Boone was at the bottom. It must’ve looked like we needed consolation because he said, “Seriously, that was a really good effort.” We chose to believe him.
“What now?” I said.
We still had 30 hours until Luciano would come with the burros. Boone pointed at the ground and said, “Look.”
“There,” he said. I looked closer, and closer still, and sure enough in the gray earth was a gray cactus lying flat against the ground. Peyote, the area’s one naturally growing fruit, the one thing that this godless land could produce, had chosen to reveal itself to us. I looked up, and saw it everywhere.
We decided NOT to try it, of course, because peyote is illegal for United States citizens and we would never do anything that would put our Freedom in jeopardy.
We found a spot on the hillside that sheltered us from the wind, and sat there to watch time pass. Los Remotos looked beautiful on that final night. The waning sun fell perfectly across the lonely landscape, and the sheer openness of the space read like a book of life’s answers.
Boone, Dan and I were experiencing a sensation more important than nabbing a second ascent. Though our climbing failure had been monumental, we were humans trying to exist in the natural world, simply following our most basic impulse to seek something more—a truth, a sense of meaning, a closer relationship to each other.

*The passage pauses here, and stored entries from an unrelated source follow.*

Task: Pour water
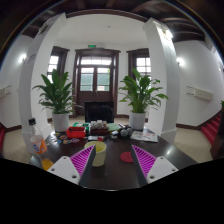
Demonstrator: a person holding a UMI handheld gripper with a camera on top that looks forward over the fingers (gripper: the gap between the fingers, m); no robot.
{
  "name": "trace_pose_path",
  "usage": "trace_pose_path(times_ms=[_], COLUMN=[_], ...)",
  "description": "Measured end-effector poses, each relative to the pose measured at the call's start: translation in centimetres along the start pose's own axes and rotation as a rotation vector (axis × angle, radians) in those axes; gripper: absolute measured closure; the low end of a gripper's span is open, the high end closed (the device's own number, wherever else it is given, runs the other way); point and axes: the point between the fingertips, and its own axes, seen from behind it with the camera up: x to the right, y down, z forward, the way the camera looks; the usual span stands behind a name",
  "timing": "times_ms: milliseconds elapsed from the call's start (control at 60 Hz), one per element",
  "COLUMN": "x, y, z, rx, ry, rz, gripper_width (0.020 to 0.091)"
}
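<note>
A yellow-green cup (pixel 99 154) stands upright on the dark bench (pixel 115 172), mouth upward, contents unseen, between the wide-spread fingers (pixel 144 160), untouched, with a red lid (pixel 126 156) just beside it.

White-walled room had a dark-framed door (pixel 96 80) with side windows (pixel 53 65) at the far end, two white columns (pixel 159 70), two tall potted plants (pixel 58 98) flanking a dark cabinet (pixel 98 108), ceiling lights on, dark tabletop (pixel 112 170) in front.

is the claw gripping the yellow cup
No, the yellow cup stands on the table between the open claw fingers, with gaps either side.
</note>
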Motion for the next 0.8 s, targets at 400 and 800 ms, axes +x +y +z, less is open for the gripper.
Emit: trace_pose_path(times_ms=[400, 800], x=[-13.4, -27.5], y=[4.8, 4.0], z=[-3.4, 0.8], rx=[-0.019, 0.037], ry=[-0.290, -0.345], rz=[0.025, -0.026], gripper_width=[0.0401, 0.0389])
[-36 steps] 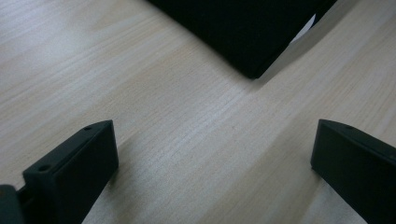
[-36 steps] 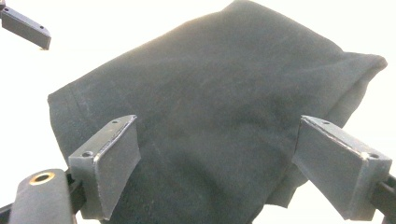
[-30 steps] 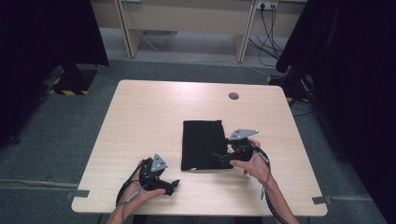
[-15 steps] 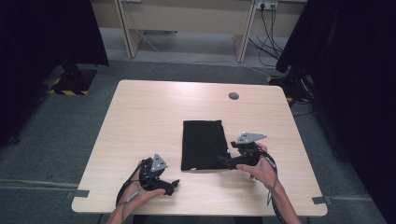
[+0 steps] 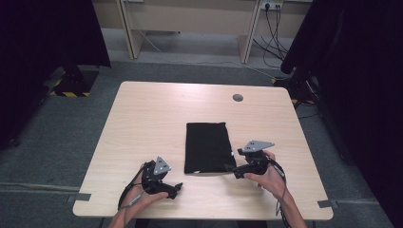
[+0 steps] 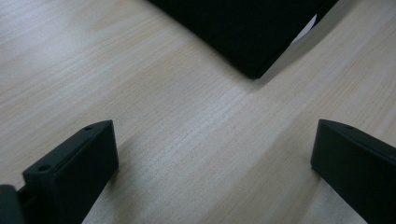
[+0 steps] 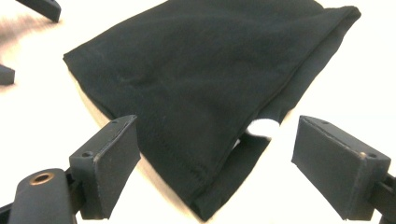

Fate, destiny, magic and luck differ from the laws most of us know and obey. But ultimately, they have the real power. These forces had reduced us, and in that crushing space, it became clear to me that choice is not about control. Choice is about response.
The Visitor appeared once again. This time we said nothing; just watched the show. It could come every night and no one would ever know what it was. Good.
That night, I dreamt I was a mole, burying deep into my sleeping bag, where I was completely safe from all anxiety.
In El Potrero, we’d returned to a place where anything we wanted was at our fingertips. A day after leaving Los Remotos, we were on a budget airline that, for $50, shot us to the beaches of Zihuatenejo. The instantaneousness of our transformation seemed at odds with all the lessons of Los Remotos.
No matter. Over the next week, we surfed, ate raw fish cured with limejuice and drank beer all day. It was a break from climbing and its inherent pressure to succeed. Dan and I rested in silence on the beach, watching waves, in their most warm and pleasant form, roll in from the cold, distant violence of Antarctica. We didn’t speak. The ocean was loud and did all the talking needed. Life was totally comfortable.
Though Andrew Bisharat vowed he’d never return to Los Remotos, a year and a half later, he is reconsidering.